[Task input — start]

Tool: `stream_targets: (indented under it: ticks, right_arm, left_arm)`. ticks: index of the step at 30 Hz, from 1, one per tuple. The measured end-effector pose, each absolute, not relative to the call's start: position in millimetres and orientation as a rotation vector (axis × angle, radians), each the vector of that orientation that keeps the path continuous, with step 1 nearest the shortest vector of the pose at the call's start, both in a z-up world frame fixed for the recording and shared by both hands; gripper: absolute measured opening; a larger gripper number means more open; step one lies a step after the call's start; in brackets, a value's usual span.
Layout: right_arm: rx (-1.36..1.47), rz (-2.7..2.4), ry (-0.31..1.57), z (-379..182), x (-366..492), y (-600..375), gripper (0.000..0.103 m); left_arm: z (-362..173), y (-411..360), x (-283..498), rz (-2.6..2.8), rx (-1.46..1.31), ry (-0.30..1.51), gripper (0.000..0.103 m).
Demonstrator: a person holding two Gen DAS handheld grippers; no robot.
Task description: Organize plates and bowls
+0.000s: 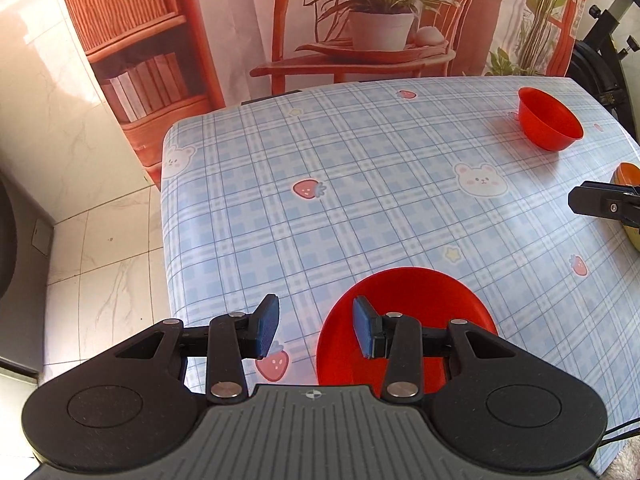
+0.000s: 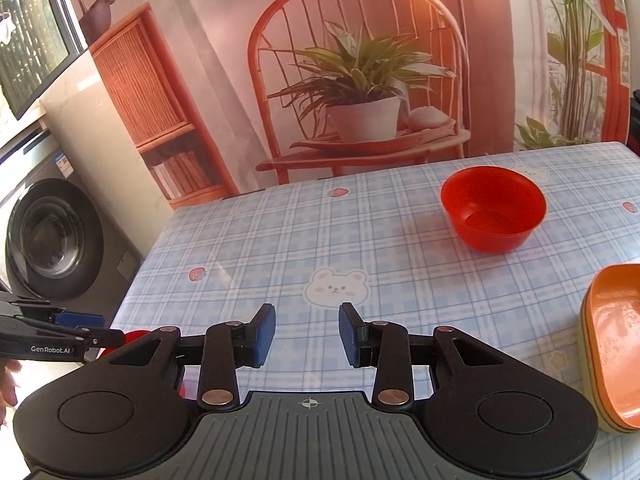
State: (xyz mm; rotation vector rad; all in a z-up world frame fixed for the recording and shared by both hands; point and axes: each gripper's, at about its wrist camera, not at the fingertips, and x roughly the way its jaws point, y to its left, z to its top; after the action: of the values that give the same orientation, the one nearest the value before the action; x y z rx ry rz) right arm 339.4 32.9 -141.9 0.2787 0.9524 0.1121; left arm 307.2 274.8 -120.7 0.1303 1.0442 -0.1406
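Your left gripper (image 1: pixel 316 330) hangs low over the near part of the table, its blue pads (image 1: pixel 267 330) parted with nothing between them; the right-hand pad stands over the red plate (image 1: pixel 416 300), the other over bare cloth, and whether any pad touches the plate I cannot tell. Your right gripper (image 2: pixel 307 335) is also released and empty, its jaws apart above the checked tablecloth (image 2: pixel 360 232), just before a printed bear. From the left wrist view the tip of this right gripper shows at the right edge, and from the right wrist view the left gripper shows at the left edge, with a bit of the red plate under it and part of your hand (image 2: pixel 9 384) below. Going outward, a red bowl (image 2: pixel 494 208) stands upright on the far right part of the table, well apart from both grippers. At the right edge, near your right gripper, a stack of orange bowls (image 2: pixel 612 344) lies on the cloth, cut off by the frame. Behind the table hangs a printed backdrop (image 2: pixel 360 60) with a chair and a potted plant, and a washing machine (image 2: pixel 52 236) stands to the left.
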Motion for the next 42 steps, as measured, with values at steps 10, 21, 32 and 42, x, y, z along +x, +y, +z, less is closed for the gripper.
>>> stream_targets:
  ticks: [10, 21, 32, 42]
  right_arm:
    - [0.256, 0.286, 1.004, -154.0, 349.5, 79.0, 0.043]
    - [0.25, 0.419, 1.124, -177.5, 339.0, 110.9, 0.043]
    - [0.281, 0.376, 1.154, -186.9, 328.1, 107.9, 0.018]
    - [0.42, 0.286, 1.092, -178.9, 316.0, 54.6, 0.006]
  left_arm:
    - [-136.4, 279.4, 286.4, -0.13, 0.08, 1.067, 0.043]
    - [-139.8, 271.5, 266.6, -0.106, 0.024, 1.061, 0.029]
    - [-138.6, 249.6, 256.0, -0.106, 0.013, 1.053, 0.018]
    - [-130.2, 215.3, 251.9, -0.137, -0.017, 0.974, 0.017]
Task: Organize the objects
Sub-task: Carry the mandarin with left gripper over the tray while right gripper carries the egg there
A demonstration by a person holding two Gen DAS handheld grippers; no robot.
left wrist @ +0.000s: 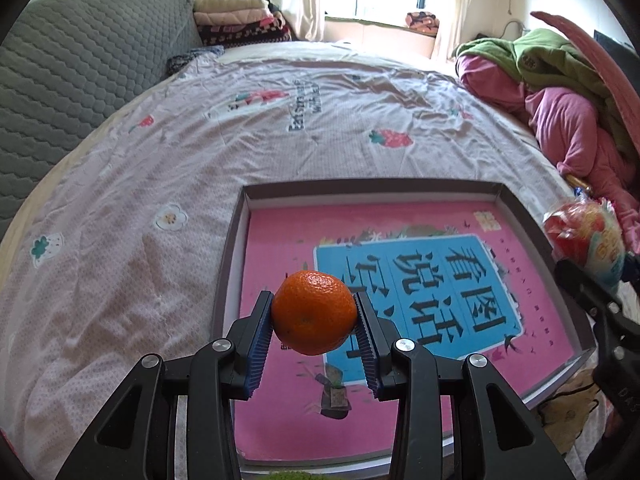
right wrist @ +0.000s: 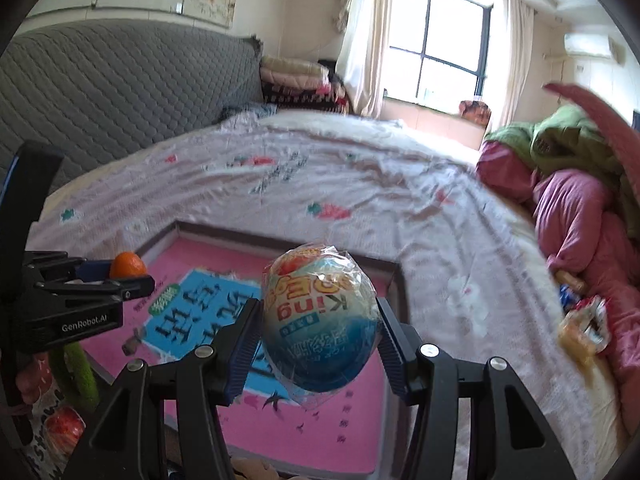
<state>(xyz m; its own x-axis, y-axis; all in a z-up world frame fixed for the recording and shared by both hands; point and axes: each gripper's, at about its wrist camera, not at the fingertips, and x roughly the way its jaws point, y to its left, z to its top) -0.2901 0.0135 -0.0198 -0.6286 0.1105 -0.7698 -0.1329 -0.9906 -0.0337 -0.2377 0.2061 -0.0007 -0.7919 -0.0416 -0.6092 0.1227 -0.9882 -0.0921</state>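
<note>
Orange mandarin (left wrist: 314,312); pink tray (left wrist: 440,190)

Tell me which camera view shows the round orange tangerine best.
The left wrist view: the round orange tangerine sits centred and sharp, its whole front visible between the left gripper's jaws, above the shallow pink-lined box. The right wrist view shows only its small top at the left edge, partly hidden behind that gripper.
</note>
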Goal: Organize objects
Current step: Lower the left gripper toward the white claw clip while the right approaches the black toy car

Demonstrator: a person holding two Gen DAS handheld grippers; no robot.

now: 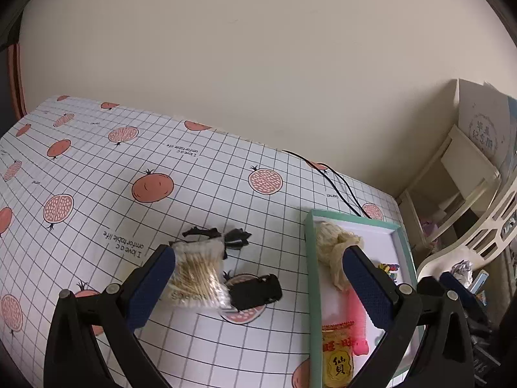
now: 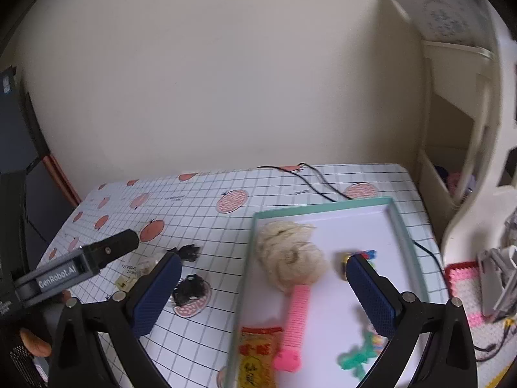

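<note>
The left gripper (image 1: 258, 278) hangs wide apart and empty above the bench (image 1: 200, 161); the cotton-swab packet (image 1: 197, 278) lies just inside its left finger, nearer than the right gripper (image 2: 263, 287), also apart, over the tray (image 2: 400, 226).

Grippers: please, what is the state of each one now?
Left gripper: open, holding nothing.
Right gripper: open, holding nothing.

The tablecloth (image 1: 200, 187) carries the upside-down print "I love a comfortable life", clearest at the left of the left wrist view. The yellow snack packet (image 1: 337, 359) at the lower right of that view shows the characters "仙貝". In the right wrist view, "GenRobot.AI" runs along the grey body of the left gripper (image 2: 58, 278) at lower left.
</note>
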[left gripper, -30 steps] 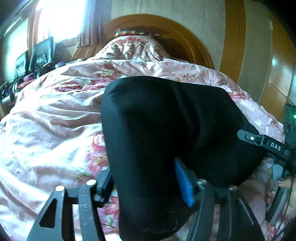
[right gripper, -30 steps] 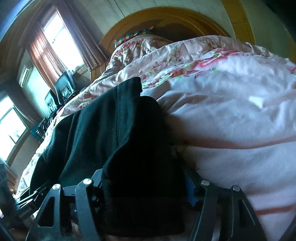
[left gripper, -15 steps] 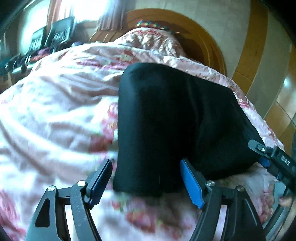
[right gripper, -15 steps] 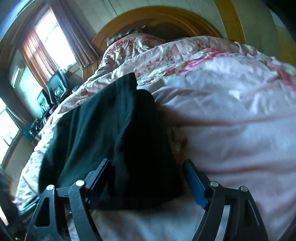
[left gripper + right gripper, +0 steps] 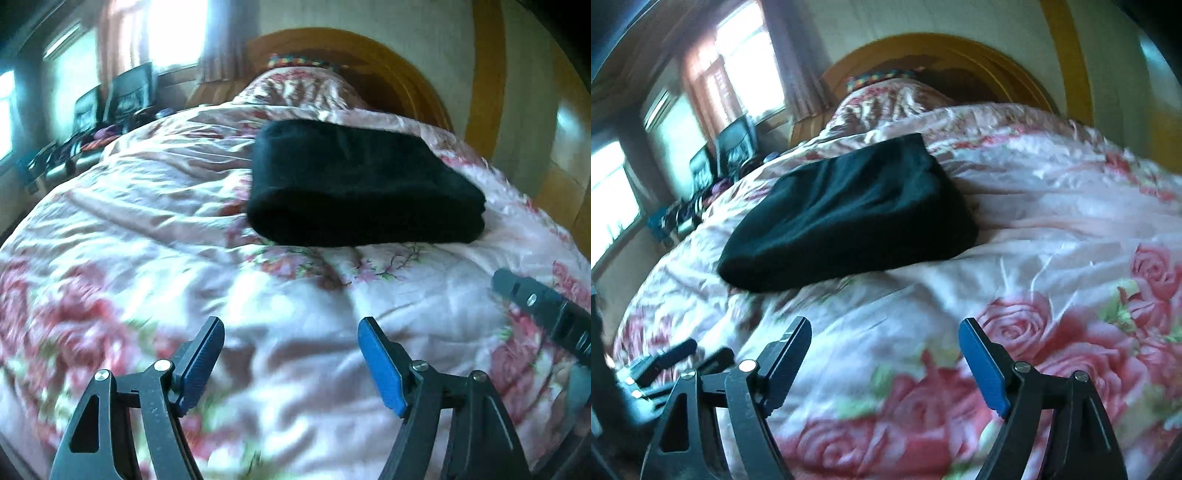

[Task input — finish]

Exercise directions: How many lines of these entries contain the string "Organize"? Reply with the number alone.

Your solution: 3